Vampires and Vegetables

This morning I had two appointments. One involved someone sticking a needle in my hand, and the other involved someone telling me to stop eating chips at my desk. Both were, technically, medical care.

Part One: The Blood Draw

I drove to Quest Diagnostics at what I can only describe as an uncivilized hour. I had not eaten. I had not had a Diet Coke. I was, by clinical measure, fasting. By personal measure, barely functional.

The technician was pleasant and efficient. She had a signature pad that wasn’t working, a printer that wasn’t printing, and we needed to switch rooms to use someone else’s printer. This is a relatable amount of early morning chaos for any organization. I signed with her mouse. It looked more or less like my actual signature, which tells you everything you need to know about my actual signature.

She drew blood from my hand, which is where my accessible veins have chosen to set up shop. Most technicians treat this as a moral failing. She treated it as a logistical challenge and solved it on the first try, which is so rare it felt worth documenting. I told her she was the first person to get it in one shot in a long time. She explained that the vein just needed to be anchored so it wouldn’t move. I did not ask follow-up questions about what anchoring a vein means. Some things are better left as abstractions.

Then came the H. pylori test, which I had never done before and which I would describe as: fine, but aggressively sour.

The procedure is this: you breathe into a bag, you drink a small cup of what tastes like weaponized lemon, you wait fifteen minutes, and then you breathe into a second bag. The technician describes the drink as having “mixed reviews.” This is accurate. It is not great. I drank it with a straw, which helped approximately nothing. Then I sat in the waiting room for fifteen minutes with the quiet dignity of a man who has accepted his circumstances.

Breathed into the second bag. Done. The whole thing was, objectively, not a big deal. This did not stop me from reporting it here in detail.

Why does any of this matter before bariatric surgery? H. pylori is a bacteria that lives in the stomach lining and causes ulcers, and it turns out that having it while someone is rearranging your digestive plumbing is a bad combination. The concern is twofold: it increases the risk of marginal ulcers forming after surgery, and it complicates the long-term picture because once your stomach has been restructured, the remnant bits are significantly harder for doctors to get to and check. If H. pylori is quietly doing damage down there and nobody can see it anymore, that’s a problem. So they test you now, while everything is still in its original configuration and accessible. Find it, treat it, then cut. Sensible enough that even I can’t complain about it.

Part Two: The Dietician

The dietician had a checklist. Of course she had a checklist. Everything in this process has a checklist. I’m starting to think the bariatric world runs entirely on checklists and the psychic energy of unused protein shakers.

We went through mine. Labs: done this morning. Physical therapy evaluation: April 8th. Behavioral health: yesterday. Sleep study: in progress, final appointment tomorrow. The checklist was nearly complete. I felt briefly, irrationally proud. Same feeling I get when I close all my browser tabs.

She covered the dietary ground rules. Cut carbs. Prioritize protein. Eat some veggies. If you’re going to eat a burger, get two patties and take the top bun off, because apparently there’s a version of bariatric eating that is just deconstructed Fast Casual. Under 50 grams of carbohydrates a day after surgery. No carbonation. No caffeine. That last one, as a person who has consumed Diet Coke with the dedication of a religious practice, is the part of this conversation I try to let wash over me without fully processing.

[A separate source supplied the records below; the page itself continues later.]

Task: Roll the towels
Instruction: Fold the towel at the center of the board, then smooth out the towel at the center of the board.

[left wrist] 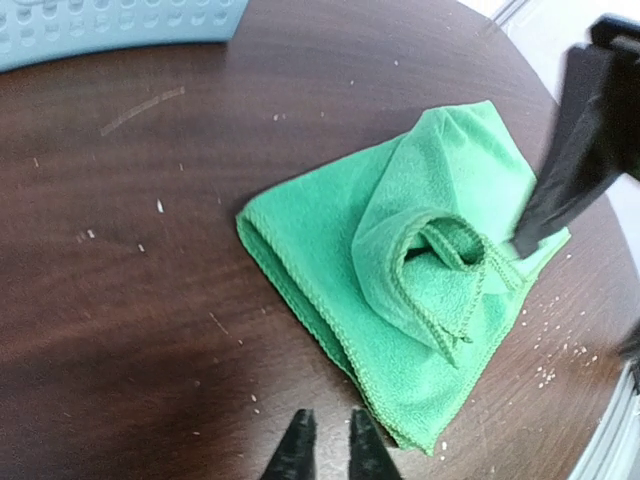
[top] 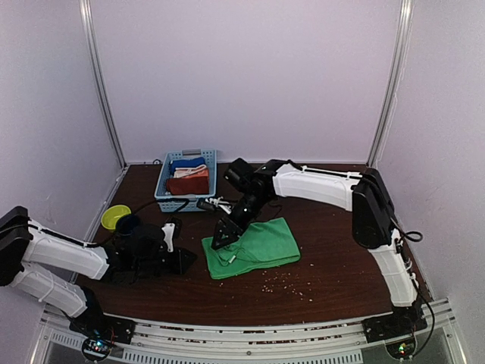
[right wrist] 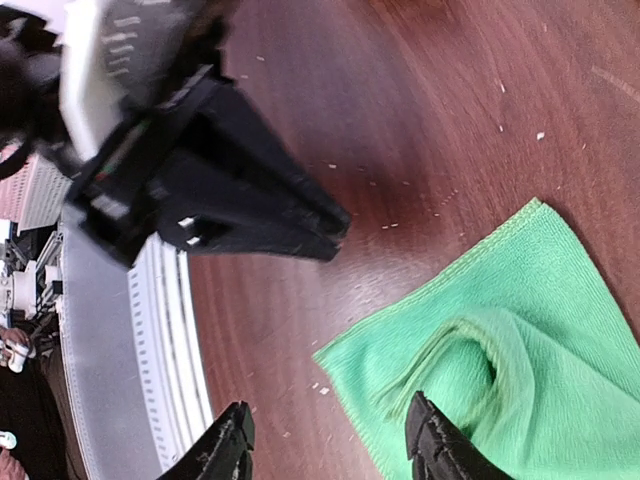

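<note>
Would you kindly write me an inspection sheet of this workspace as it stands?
Surface: dark wooden table, scratched.
Job's things: green towel lies loosely folded, one corner curled up, not rolled; rust towel sits in the blue basket.
Clutter: pale crumbs near the front edge; yellow dish at left; blue cloth in the basket.
Grippers: right gripper open, fingers astride the green towel's corner; left gripper fingers a narrow gap apart, holding nothing.
Cables: black loop on the right arm.
Surroundings: white walls, metal posts.
</note>
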Controlling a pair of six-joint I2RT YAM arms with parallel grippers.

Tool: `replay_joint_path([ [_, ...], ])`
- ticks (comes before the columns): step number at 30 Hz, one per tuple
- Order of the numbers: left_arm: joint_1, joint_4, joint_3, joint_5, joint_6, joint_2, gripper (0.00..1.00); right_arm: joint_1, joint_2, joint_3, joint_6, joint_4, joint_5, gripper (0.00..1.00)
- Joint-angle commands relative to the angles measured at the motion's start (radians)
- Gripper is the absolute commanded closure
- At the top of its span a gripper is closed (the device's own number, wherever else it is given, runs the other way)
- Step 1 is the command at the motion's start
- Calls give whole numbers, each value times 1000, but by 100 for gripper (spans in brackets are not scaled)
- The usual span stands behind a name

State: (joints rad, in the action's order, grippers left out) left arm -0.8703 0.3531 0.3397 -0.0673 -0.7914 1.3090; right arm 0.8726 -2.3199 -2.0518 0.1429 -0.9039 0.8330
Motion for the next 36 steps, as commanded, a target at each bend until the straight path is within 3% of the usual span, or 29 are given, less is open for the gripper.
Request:
replay_joint_path([
  [1, 3, -98, 66, -58, 108, -48, 80, -44, 156, 84, 58, -15, -8, 47],
  [5, -2, -158, 193, 50, 285, 23, 67, -144, 237, 218, 75, 24, -82, 55],
  [8, -51, -256, 321, 32, 442, 110, 59, -208, 287, 360, 93, 97, -173, 65],
  [11, -88, -360, 448, -13, 583, 191, 56, -243, 307, 476, 135, 135, -206, 70],
  [17, -99, -483, 611, 31, 778, 323, 55, -255, 304, 613, 170, 218, -232, 73],
  [24, -100, -592, 733, -34, 829, 450, 60, -264, 267, 639, 170, 227, -220, 74],
  [30, -99, -634, 779, -138, 817, 507, 76, -264, 254, 640, 176, 222, -215, 75],
  [36, -94, -622, 781, -174, 791, 496, 84, -269, 242, 646, 183, 216, -218, 76],
])
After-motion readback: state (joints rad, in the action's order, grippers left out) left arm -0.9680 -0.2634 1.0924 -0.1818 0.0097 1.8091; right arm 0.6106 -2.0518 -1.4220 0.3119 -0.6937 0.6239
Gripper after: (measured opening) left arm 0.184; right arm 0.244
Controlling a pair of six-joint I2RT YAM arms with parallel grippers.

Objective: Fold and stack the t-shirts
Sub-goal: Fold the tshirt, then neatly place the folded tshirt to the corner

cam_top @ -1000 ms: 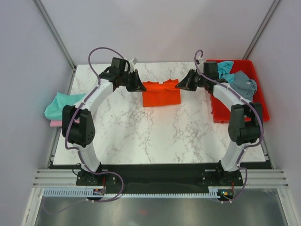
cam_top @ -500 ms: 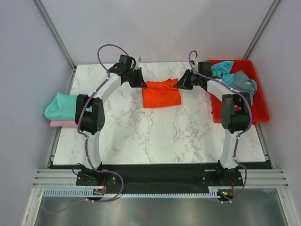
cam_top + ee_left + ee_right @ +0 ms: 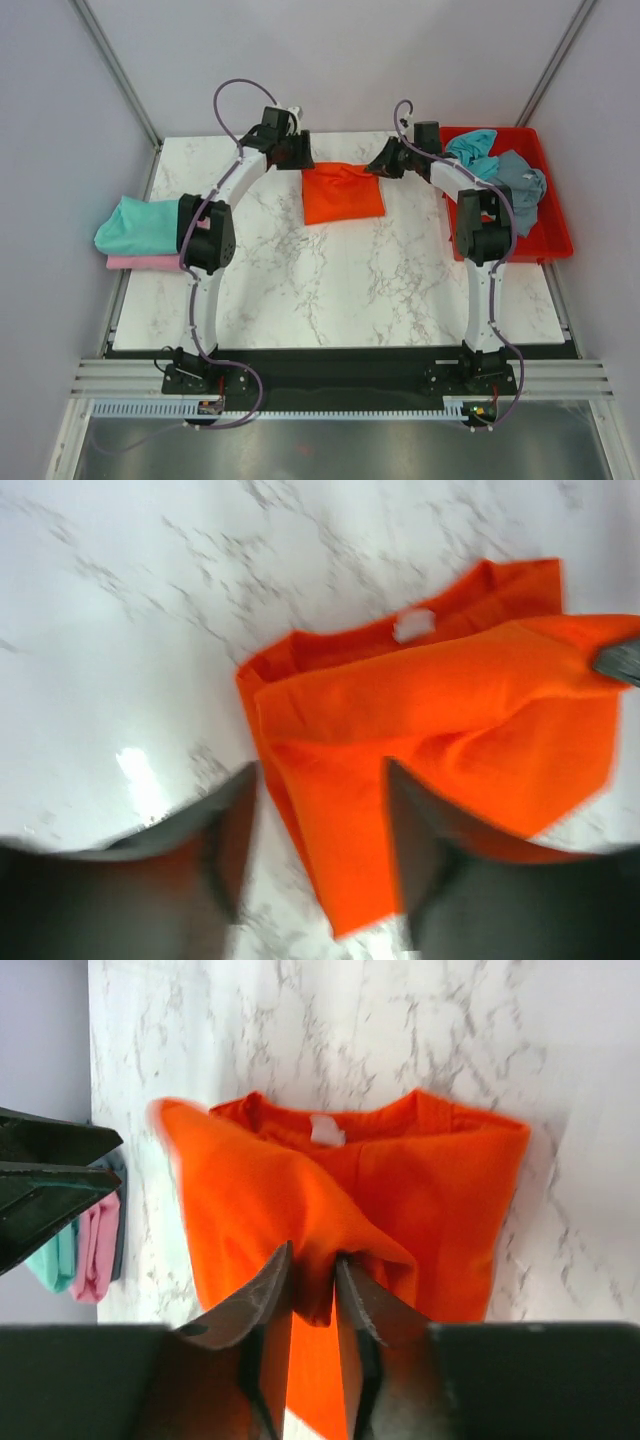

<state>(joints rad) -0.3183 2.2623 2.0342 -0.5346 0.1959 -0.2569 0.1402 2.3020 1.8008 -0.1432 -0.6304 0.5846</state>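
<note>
The bright orange cloth t-shirt (image 3: 343,193) lies at the far middle of the white marble-patterned table (image 3: 300,290), collar and white neck label (image 3: 326,1130) towards the far edge, between the two grippers. The right gripper (image 3: 313,1260) has its jaws closed to a narrow slit with a fold of the orange t-shirt's upper layer pinched in it and raised off the layer beneath. The left gripper (image 3: 320,780) sits over the shirt's left edge, jaws partly apart with orange cloth in the gap. The left wrist view is blurred, and whether the jaws clamp the cloth cannot be told. At the table's left edge a folded teal t-shirt (image 3: 140,222) rests on a folded pink t-shirt (image 3: 135,262). On the right, the rigid red plastic tray (image 3: 555,235) holds a crumpled teal t-shirt (image 3: 472,147) and a crumpled grey-blue t-shirt (image 3: 522,185), touching each other.
</note>
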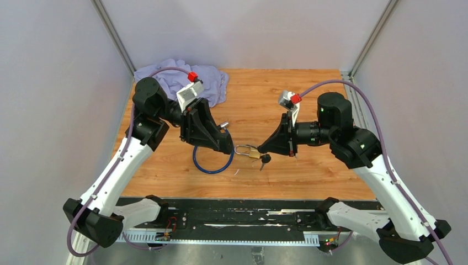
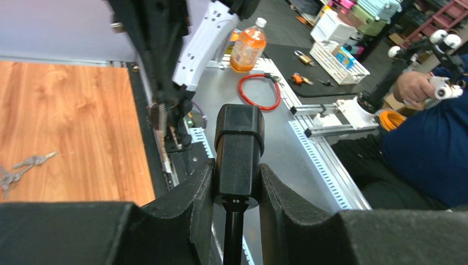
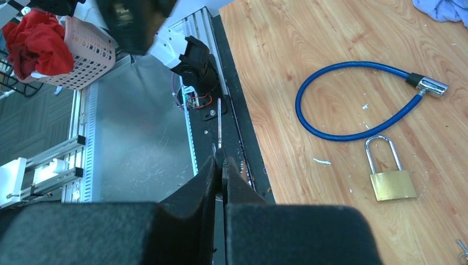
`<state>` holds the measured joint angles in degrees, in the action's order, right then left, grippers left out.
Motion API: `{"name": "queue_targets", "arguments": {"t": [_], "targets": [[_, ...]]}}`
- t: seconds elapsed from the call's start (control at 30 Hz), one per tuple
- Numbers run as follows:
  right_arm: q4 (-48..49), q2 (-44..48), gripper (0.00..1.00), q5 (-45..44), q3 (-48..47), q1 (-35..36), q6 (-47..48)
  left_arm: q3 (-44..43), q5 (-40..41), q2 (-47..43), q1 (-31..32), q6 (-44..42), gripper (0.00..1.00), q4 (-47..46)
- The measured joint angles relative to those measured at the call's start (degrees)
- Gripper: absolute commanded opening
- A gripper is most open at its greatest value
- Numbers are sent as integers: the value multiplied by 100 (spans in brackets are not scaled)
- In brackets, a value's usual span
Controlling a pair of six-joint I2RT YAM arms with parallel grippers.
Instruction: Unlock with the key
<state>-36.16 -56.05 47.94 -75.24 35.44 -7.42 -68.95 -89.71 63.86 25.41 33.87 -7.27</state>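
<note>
The brass padlock (image 3: 393,185) lies flat on the bench (image 1: 309,99), about the middle of its width and nearer to the near edge. Its shackle points to the blue cable (image 3: 347,138), which lies in a loop just beside it. The keys (image 1: 265,160) lie just beside the padlock on the other side. The left gripper (image 2: 237,176) grips a black block (image 2: 238,138) between its fingers. The right gripper (image 3: 219,165) hangs near the padlock with jaws pressed together; if they pinch something thin, I cannot tell. A cloth (image 1: 209,80) lies at the far left corner.
</note>
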Motion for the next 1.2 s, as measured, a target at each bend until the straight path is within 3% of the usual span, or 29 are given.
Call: {"name": "queue_targets", "arguments": {"t": [0.23,0.6,1.2], "targets": [[-527,-216,1,-304,-623,317,188,175,28,282,-647,70,0,-26],[-1187,-1187,1,-673,-1878,680,369,415,33,404,-693,76,0,-26],[-1539,-1539,1,-909,-2354,835,457,599,186,404,-691,20,0,-39]]}}
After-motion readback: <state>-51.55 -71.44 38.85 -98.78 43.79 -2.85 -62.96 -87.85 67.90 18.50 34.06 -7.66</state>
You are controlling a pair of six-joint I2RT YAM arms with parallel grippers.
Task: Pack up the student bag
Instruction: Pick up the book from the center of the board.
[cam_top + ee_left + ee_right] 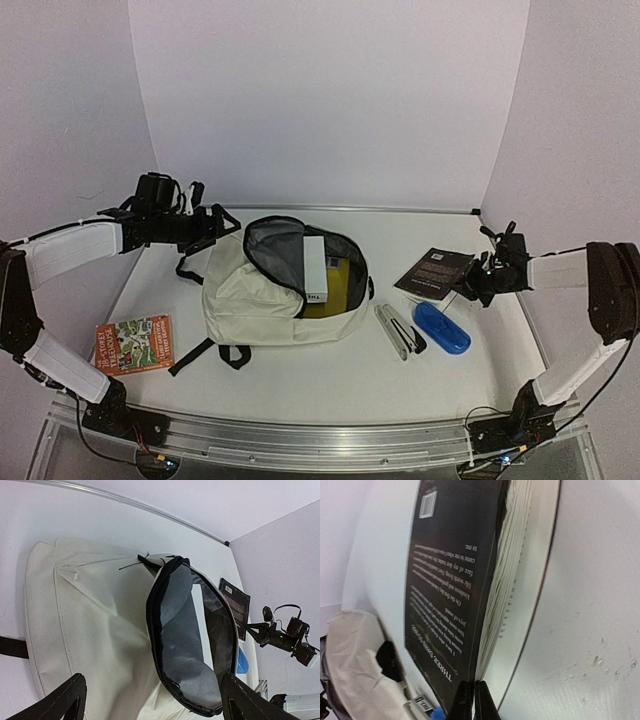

She also covered the eating mechanics, which I have now heard enough times that I could recite them in my sleep: chew thirty times, put your utensil down between bites, wait thirty minutes between eating and drinking. No eating at your desk while you’re distracted by other things. You and the food, alone, paying full attention to each other. A mindful consumption experience. Tiny bites, slowly chewed, with your full presence.

I, a person who has spent decades eating lunch while staring at a database schema, nodded and said yes, I understood.

She asked about my food logging. I told her I had written my own app because I didn’t want to hand all my data to another company. She thought this was cool.

The Honest Part

I told her I was afraid I was going to regret not having done this sooner. And also afraid I was going to regret doing it at all. That I’d spend the rest of my life missing the version of food I’ve always had. The pastime version. The “let’s get pizza and talk about nothing for two hours” version.

She pointed out that my hunger hormone gets removed during the procedure, which means the constant mental background noise around food largely stops. The “what am I going to eat, when am I going to eat it, why am I thinking about food again” loop. My satiety signals start working properly for the first time in who knows how long. The gas pedal disappears. The brakes come back online.

I told her I’d been thinking about it this way: I’ve spent the last 50 years eating whatever I wanted, whenever I wanted. If I have to spend the last thirty years of my life treating food as fuel rather than a hobby, maybe I come out ahead on the deal.

She nodded. I nodded. We agreed I’d see her again May 12th.

Another box ticked. The checklist marches on. Now with better vein anchoring technique and a stomach full of weaponized lemon.